Mubarak was sentenced to life in prison last year for failing to prevent the killing of demonstrators. But a court accepted his appeal earlier this year and ordered a retrial in the case, for which he has already served the maximum amount of pretrial detention. Mubarak was arrested in April, 2011.
The military's declared plan for a return to democracy has yet to calm the most populous Arab nation, where security forces impose a nightly curfew as they hunt down Brotherhood leaders.
Alarmed by the bloodshed, the United States and European Union are reviewing their aid to Cairo.
Saudi Arabia, an enemy of the Brotherhood, has promised to cover any shortfall. It and other rich Gulf Arab states have already pledged $12 billion since Mursi's fall.
EU foreign ministers stopped short of agreeing immediate cuts in aid to Egypt on Wednesday, in part because of concern that doing so could damage any future EU mediation effort.

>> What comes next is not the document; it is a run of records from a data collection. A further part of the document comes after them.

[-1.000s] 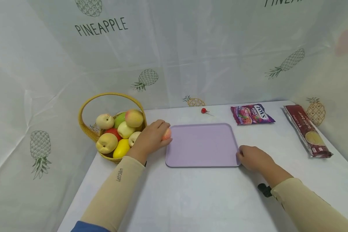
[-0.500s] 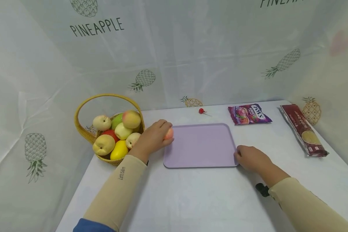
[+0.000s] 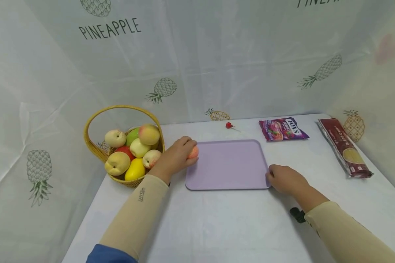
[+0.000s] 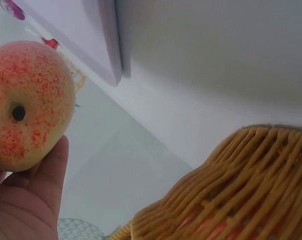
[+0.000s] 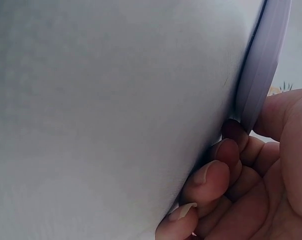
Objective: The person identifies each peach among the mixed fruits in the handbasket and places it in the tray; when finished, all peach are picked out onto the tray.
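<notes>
My left hand [image 3: 176, 157] grips a peach [image 4: 33, 102], cream with red speckles and a dark hole at its end. In the head view the peach pokes out past the fingers, over the left edge of a pale purple tray [image 3: 230, 164]. Whether it touches the tray cannot be told. At the tray's right front corner, my right hand [image 3: 288, 179] pinches the rim. The right wrist view shows the thumb above the rim [image 5: 258, 75] and a fingertip under it, with the other fingers curled by the tabletop.
A wicker basket [image 3: 93, 146] with a tall handle stands left of the tray, filled with several fruits. Behind the tray lies a small red cherry [image 3: 228, 125]. A purple candy bag [image 3: 283, 129] is at the back right, with a long maroon packet [image 3: 343, 146] farther right.
My left hand has shifted slightly right with the peach, from beside the tray to over its left edge. The right hand keeps its grip on the rim. The head view has shifted a little.
</notes>
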The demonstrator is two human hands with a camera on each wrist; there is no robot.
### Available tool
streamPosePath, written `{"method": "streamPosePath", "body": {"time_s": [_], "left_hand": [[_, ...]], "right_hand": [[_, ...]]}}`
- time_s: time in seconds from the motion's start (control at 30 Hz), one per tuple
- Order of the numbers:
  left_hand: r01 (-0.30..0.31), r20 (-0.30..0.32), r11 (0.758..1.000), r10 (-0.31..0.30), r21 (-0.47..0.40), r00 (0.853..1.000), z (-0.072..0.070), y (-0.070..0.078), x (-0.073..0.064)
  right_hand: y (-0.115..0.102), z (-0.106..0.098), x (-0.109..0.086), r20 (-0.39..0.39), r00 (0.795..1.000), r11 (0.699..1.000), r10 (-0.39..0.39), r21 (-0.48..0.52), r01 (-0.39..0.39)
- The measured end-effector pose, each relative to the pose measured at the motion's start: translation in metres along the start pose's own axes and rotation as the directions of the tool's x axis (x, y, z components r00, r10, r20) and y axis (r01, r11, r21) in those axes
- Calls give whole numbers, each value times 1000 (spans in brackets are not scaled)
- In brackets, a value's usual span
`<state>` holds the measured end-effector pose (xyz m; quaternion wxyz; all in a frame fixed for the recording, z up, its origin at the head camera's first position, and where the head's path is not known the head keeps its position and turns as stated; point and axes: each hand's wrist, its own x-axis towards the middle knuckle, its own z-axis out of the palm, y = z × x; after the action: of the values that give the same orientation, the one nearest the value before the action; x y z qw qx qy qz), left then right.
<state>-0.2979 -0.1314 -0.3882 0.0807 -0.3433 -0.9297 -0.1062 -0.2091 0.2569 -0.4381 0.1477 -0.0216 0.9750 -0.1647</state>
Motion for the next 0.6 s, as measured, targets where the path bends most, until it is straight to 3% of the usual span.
{"method": "streamPosePath", "body": {"time_s": [0.6], "left_hand": [[-2,8,999,2,-32,1000,28,-1,14]], "right_hand": [[-2,1,2,-1,1000,1000,6,-7,-6]]}}
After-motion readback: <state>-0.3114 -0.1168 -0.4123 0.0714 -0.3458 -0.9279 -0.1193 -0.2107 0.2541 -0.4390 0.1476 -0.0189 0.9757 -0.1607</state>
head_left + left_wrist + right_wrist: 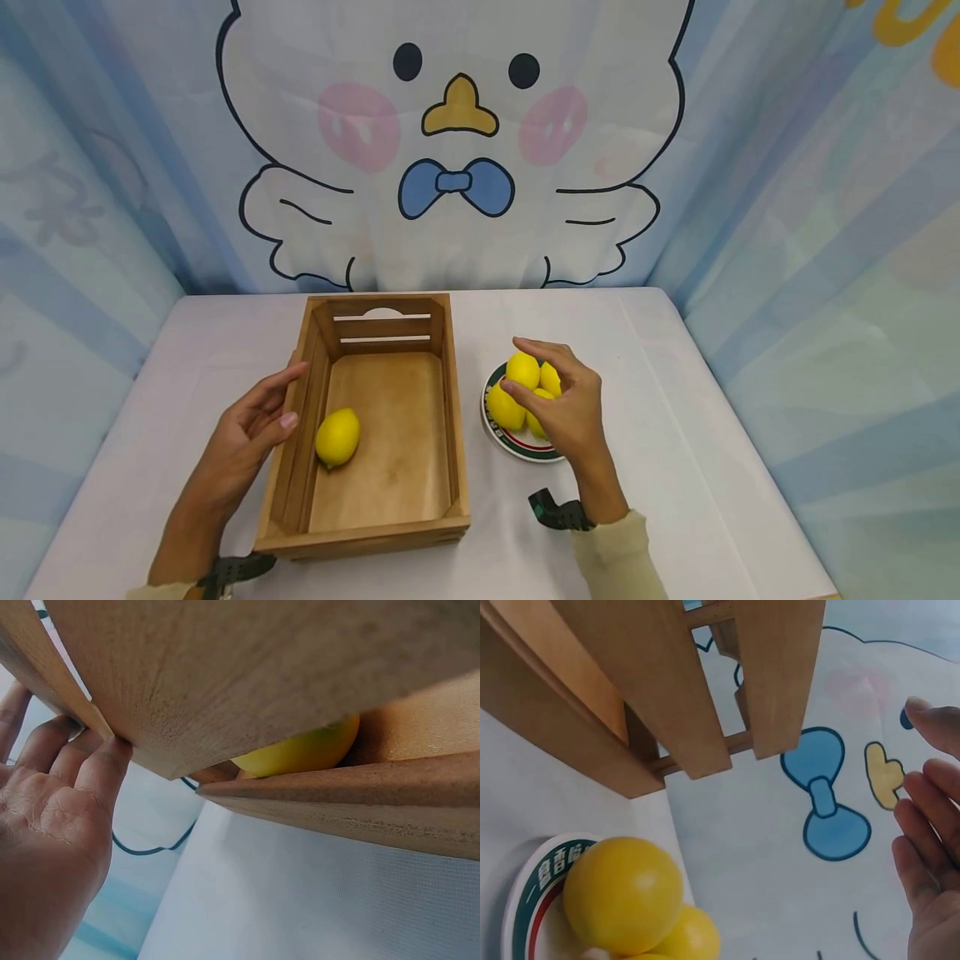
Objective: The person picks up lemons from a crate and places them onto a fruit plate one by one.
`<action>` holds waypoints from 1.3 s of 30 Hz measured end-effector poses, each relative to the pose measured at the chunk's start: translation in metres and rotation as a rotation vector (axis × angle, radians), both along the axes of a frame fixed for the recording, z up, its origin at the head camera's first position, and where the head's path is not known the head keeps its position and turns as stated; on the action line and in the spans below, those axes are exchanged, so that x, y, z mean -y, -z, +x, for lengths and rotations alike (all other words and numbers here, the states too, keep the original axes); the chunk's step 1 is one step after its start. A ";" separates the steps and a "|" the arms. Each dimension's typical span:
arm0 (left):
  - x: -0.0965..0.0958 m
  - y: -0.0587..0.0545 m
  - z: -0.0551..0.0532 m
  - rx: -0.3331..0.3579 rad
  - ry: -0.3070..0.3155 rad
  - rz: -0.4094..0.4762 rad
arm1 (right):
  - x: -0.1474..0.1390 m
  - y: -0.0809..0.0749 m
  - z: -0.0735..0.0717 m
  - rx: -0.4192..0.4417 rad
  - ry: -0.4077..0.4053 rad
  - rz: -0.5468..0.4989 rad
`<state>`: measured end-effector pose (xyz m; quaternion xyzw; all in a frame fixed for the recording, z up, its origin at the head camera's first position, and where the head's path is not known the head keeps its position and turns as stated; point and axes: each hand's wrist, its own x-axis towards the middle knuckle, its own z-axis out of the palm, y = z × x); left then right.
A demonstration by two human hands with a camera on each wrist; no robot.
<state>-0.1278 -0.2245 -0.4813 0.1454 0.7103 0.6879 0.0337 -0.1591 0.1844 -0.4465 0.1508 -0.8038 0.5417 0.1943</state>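
Note:
A yellow lemon (337,437) lies inside the wooden crate (362,540), near its left wall. My left hand (251,433) is at the crate's left side, its fingertips touching the slats; in the left wrist view the fingers (101,776) meet the edge of a slat. My right hand (566,396) hovers over the plate (525,450), thumb and index finger spread apart with nothing between them. Several lemons (522,370) are heaped on that plate, partly hidden by the hand. The right wrist view shows a lemon (622,895) close up at the plate's green rim (525,907).
A white cloth covers the table (675,467). Behind it hangs a curtain (450,242) with a cartoon figure, and more curtain closes off both sides. The crate's right wall (452,417) stands between its inside and the plate.

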 end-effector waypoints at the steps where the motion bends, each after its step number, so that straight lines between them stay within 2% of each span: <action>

An EU attempt to broker a compromise collapsed before security forces cleared out the Brotherhood protest camps.
James Moran, the bloc's ambassador in the Egyptian capital, described reconciliation prospects as a huge challenge.
"Passions are high, emotions are high. Things have to cool off a little bit," he said.
"It would be good if this is not all painted one colour. There may be different strains of opinion within the Islamist movement," he said. "One thing is for sure - the Islamist constituency is there, and you are going to have to find a way somehow of living with it."
A senior United Nations official, Jeffrey Feltman, met interim Prime Minister Hazem el-Beblawi on Thursday as part of an effort to promote peace and reconciliation.
The government has bristled at foreign attempts to use aid or persuasion to nudge it to seek a political compromise.